We will see in Subsection 4.3 that this pre-computation of the period can be more efficiently replaced by a dichotomic search of the optimal period with the help of our "two pass algorithm".

#### 4.2 Two pass Algorithm

The following algorithm operates through two passes over G to determine a legal retiming r such that  $\Phi_r(G) \leq T$ . In the first pass, all registers are moved as close as possible to the node  $v_{from\_host}$ , with respect to retiming rules: when processing a node, we can add (suppress) the same number of registers on each incoming (outcoming) edge, provided that the weight on each edge remains nonnegative. In the second pass, all registers are moved as far as possible from the node  $v_{from\_host}$ , with respect to the same rules, and also with respect to the target period T.

#### Algorithm

Remember that V is the set of vertices of G with non zero in and out-degrees and that the set of all vertices of G is  $V' = V \cup \{v_{from\_host}, v_{to\_host}\}$ .

#### **Consistency** test

If  $T < \max_{v \in V} d(v)$  then ERROR endif

#### First pass

for (each vertex  $v \in V$  in reverse topological order)

#### do

 $n = \min_{e \in E \mid t(e) = v} w(e)$  $\forall e \in E \mid t(e) = v, w(e) \leftarrow w(e) - n$  $\forall e \in E \mid h(e) = v, w(e) \leftarrow w(e) + n$ enddo

#### Second pass

 $\Delta(v_{from\_host}) \leftarrow 0$ for (each vertex  $v \in V$  in topological order) do  $n \leftarrow \min_{e \in E \mid h(e) = v} w(e)$  $\Delta(v) \leftarrow d(v) + \max\left\{\Delta(t(e)) : e \in E, \ h(e) = v \text{ and } w(e) = n\right\}$ if  $(\Delta(v) > T)$  $\land * Leave \ a \ register \ case \ * \land$ then if (n = 0) then ERROR endif  $n \leftarrow n - 1$  $\Delta(v) \leftarrow d(v)$ endif  $\forall e \in E \mid h(e) = v, w(e) \leftarrow w(e) - n$  $\forall e \in E \mid t(e) = v, w(e) \leftarrow w(e) + n$ enddo

**Lemma 3** Let  $v \in V$  be a node of G. After the second pass of Algorithm 4.2 (if the **ERROR** case does not occur),  $\Delta(v)$  is the largest delay of a path without register that ends at v:

$$\Delta(v) = \max\{d(P) : P \text{ path of } G, w(P) = 0, h(P) = v\}$$

$$\tag{4}$$

**Proof of lemma 3**: The proof is by induction on the length l of the longest path without register that ends at v.

If l = 0, there is at least one register on each of the incoming edges of v, i.e. the *leave a register* case occurred during the process of v. Thus  $\Delta(v) = d(v)$ .

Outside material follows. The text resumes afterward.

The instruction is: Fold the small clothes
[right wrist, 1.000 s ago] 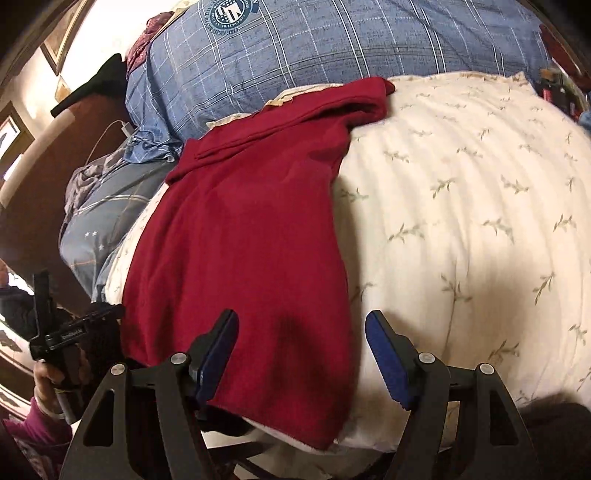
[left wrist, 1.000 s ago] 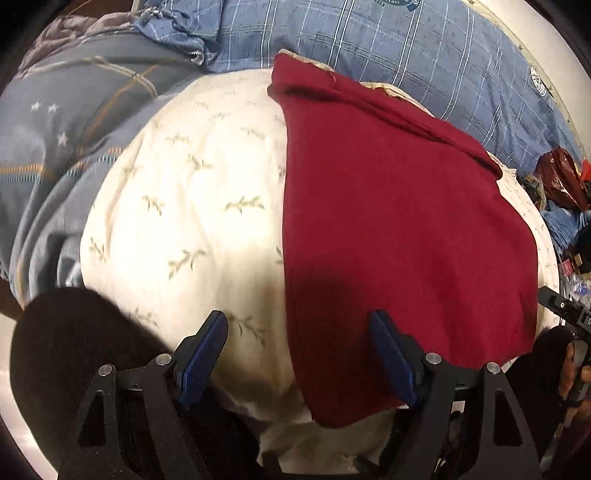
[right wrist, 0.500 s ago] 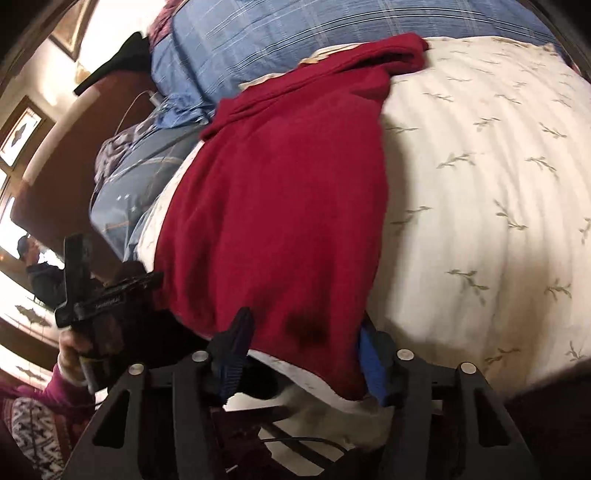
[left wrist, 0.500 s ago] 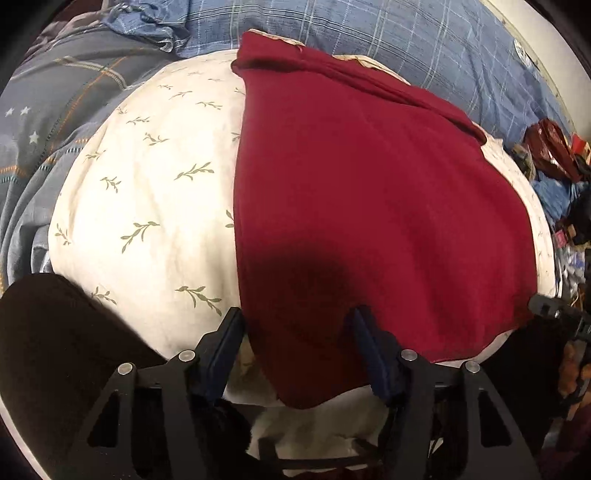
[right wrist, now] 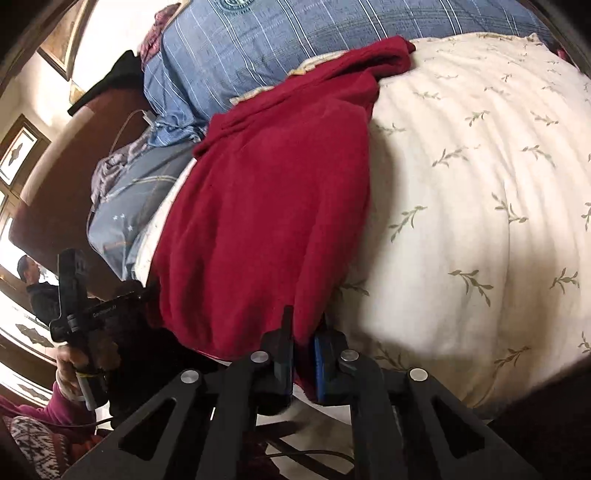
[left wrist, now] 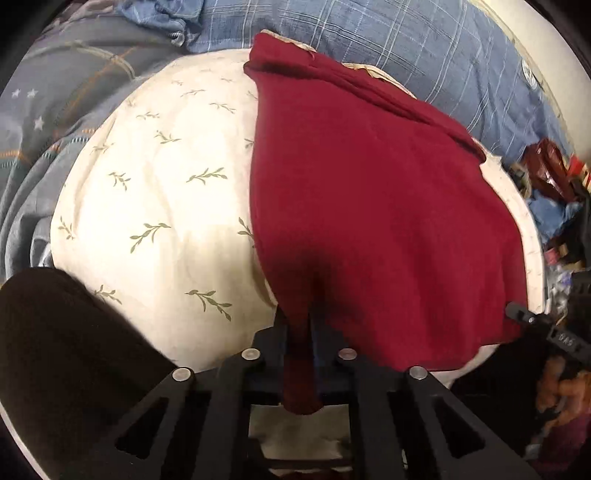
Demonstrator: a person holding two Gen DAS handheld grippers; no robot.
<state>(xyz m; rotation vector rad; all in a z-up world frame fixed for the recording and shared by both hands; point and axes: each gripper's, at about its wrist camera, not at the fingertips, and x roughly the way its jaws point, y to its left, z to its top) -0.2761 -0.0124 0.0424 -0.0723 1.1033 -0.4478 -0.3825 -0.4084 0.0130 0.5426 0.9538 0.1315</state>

Now, suppose that the property has been proved for any value of l between 0 and l'.

Let v be a node of G such that l = l' + 1.  $l \ge 1$ , then the *leave a register* case did not occurred and the value  $\Delta(v)$  was set by the  $\Delta$  computation statement. Thus:

$$\Delta(v) = d(v) + \max \{ \Delta(t(e)) : e \in E, h(e) = v \text{ and } w(e) = 0 \}$$

Then, because of the induction hypothesis,

$$\Delta(v) = d(v) + \max\{\max\{d(P) : P \text{ path of } G, w(P) = 0, h(P) = t(e)\} : e \in E, \ h(e) = v, \ w(e) = 0\}$$

which is equivalent to equation 4.

We illustrate the execution of the "two-pass algorithm" on an example. The original graph to be retimed is given in Figure 4, and as a period of 6. The graph obtained after the first pass is shown in Figure 5. Finally, the graph obtained after the second pass is shown in Figure 6.



Figure 5: Resulting distribution after the first pass of the algorithm, when operators have same unit delay.

#### 4.3 **Proof and Complexity**

#### Proof of the correctness of the algorithm

**Theorem 5** Let  $M = \max\left\{\max_{v \in V} d(v), \max\left\{\frac{d(P)}{w(P)+1} : P \text{ path of } G, t(P) = v_{from\_host}, h(P) = v_{to\_host}\right\}\right\}$ . If the tested period T is greater than or equal to M then the "two-pass algorithm" on G succeeds to find a new register distribution with period less than or equal to T.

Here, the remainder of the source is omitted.